Russia’s space agency, Roscosmos, has suspended crew launches using the Soyuz rocket until the investigation into the Oct. 11 failure is finished. Thursday’s launch was the first of up to four Soyuz rocket missions planned before the next crew climbs aboard a Soyuz spacecraft to head for the space station.
A Russian Glonass navigation satellite is set for launch on a Soyuz-2.1b rocket from Plesetsk on Nov. 3, followed by the launch of a Soyuz ST-B rocket from Kourou, French Guiana, on Nov. 6 with a European polar-orbiting weather satellite. Russia’s Progress MS-10 cargo freighter is currently scheduled for liftoff Nov. 18 from Baikonur to deliver several tons of supplies, fuel and water to the station.
The Soyuz rocket’s slate of satellite launches in November could clear the way for liftoff of the next space station crew Dec. 3.
Russian Soyuz commander Oleg Kononenko, Canadian flight engineer David Saint-Jacques and NASA astronaut Anne McClain were scheduled to launch Dec. 20, but their blastoff is expected to be moved forward, assuming the upcoming Soyuz rocket flights are successful.
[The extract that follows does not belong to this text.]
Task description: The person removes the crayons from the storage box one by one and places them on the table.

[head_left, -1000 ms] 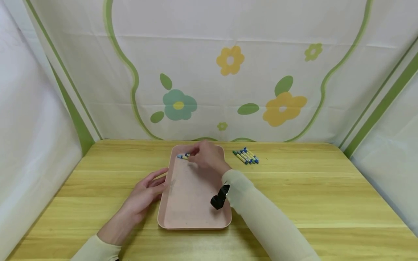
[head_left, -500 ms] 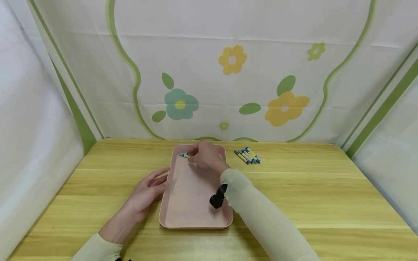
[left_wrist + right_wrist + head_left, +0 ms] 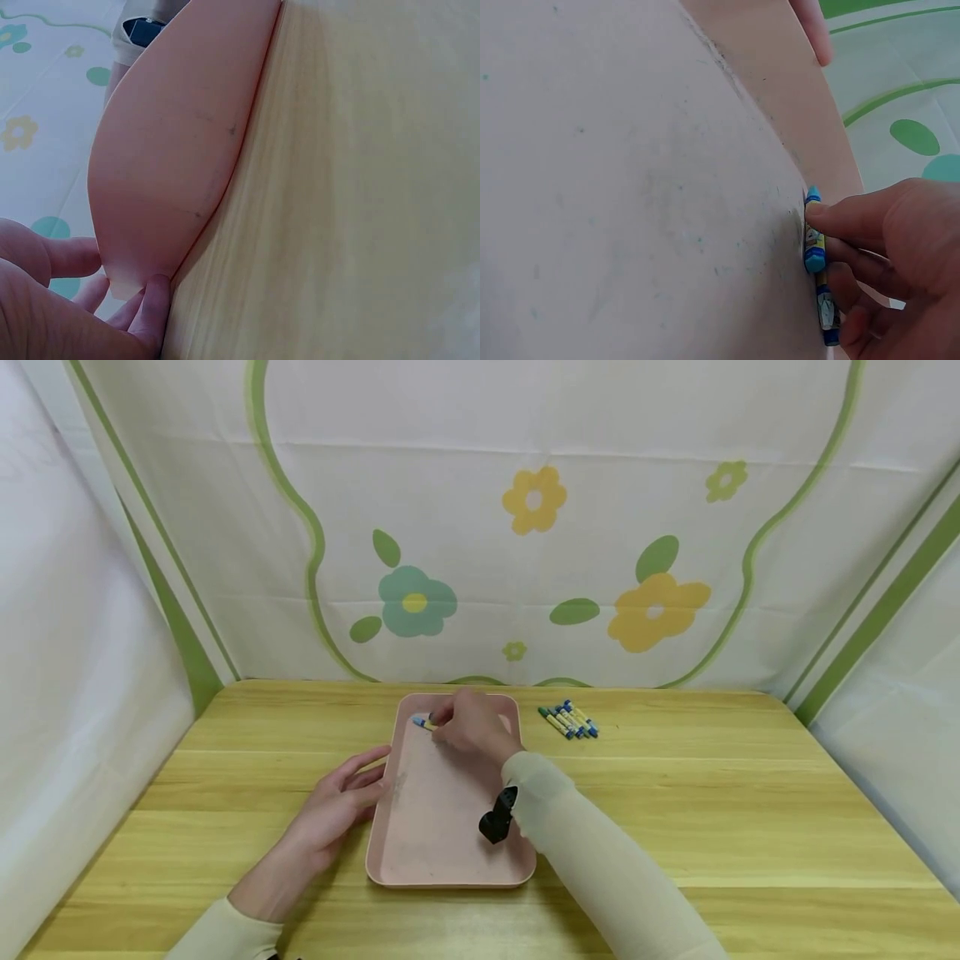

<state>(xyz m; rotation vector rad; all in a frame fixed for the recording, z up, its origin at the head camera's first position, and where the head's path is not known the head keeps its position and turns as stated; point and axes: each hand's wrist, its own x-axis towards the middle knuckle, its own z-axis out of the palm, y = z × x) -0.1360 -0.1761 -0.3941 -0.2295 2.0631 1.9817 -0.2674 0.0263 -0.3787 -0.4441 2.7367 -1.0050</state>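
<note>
A shallow pink tray (image 3: 427,835) lies lengthwise on the wooden table. Inside its far end, my right hand (image 3: 472,727) pinches a light blue crayon (image 3: 814,236) with a yellow and blue wrapper, low against the tray floor near the wall. A second crayon (image 3: 827,315) lies end to end with it under the curled fingers, its colour hard to tell. In the head view the right hand mostly covers both. My left hand (image 3: 330,810) rests against the outside of the tray's left wall, fingertips touching it with relaxed fingers; the left wrist view shows the same contact.
To the right of the tray's far end lies a small row of several crayons (image 3: 568,720), green and blue among them. A flowered white cloth (image 3: 480,552) stands behind the table (image 3: 675,818). A black device (image 3: 497,818) sits on the right wrist.
The light blue crayon has turned slightly, its right end now nearer me. My right hand has shifted only a little. The left hand and the row of crayons stay put.
</note>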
The three-person crew currently on the space station, led by European Space Agency commander Alexander Gerst, has been in orbit since June, and their Soyuz landing craft’s certification expires in early January.
The satellite payload lofted Thursday from the Plesetsk Cosmodrome is the fourth Lotos S1 military intelligence satellite built for the Russian Ministry of Defense.
The defense ministry said in a statement that the Soyuz rocket successfully released the spacecraft into the planned orbit, and ground controllers established a stable communications link with the satellite following deployment.
U.S. military tracking data indicated the satellite was circling Earth in an orbit ranging between 148 miles (239 kilometers) and 559 miles (901 kilometers) in altitude. The orbit’s inclination, or angle, to the equator was 67.1 degrees, according information published in the U.S. military’s catalog of human-made space objects.
That orbit matches those from the three previous Lotos satellite launches using Soyuz rockets in 2009, 2014 and 2017. A rocket thruster on-board the newly-launched Lotos S1 spacecraft is expected to maneuver the satellite into a 560-mile-high (900-kilometer) orbit before it enters service for the Russian military to eavesdrop on radio communications.
The Russian Defense Ministry designed the new satellite Kosmos 2528, using the Russian military’s catch-all naming scheme for defense and intelligence spacecraft.
The fourth Lotos-S1 satellite, like its predecessors, was built by KB Arsenal, a Russian military contractor in Saint Petersburg, in partnership with TsSKB Progress. According to the manufacturer, the Lotos S1 satellites weigh around 13,000 pounds (6,000 kilograms) fully fueled at launch.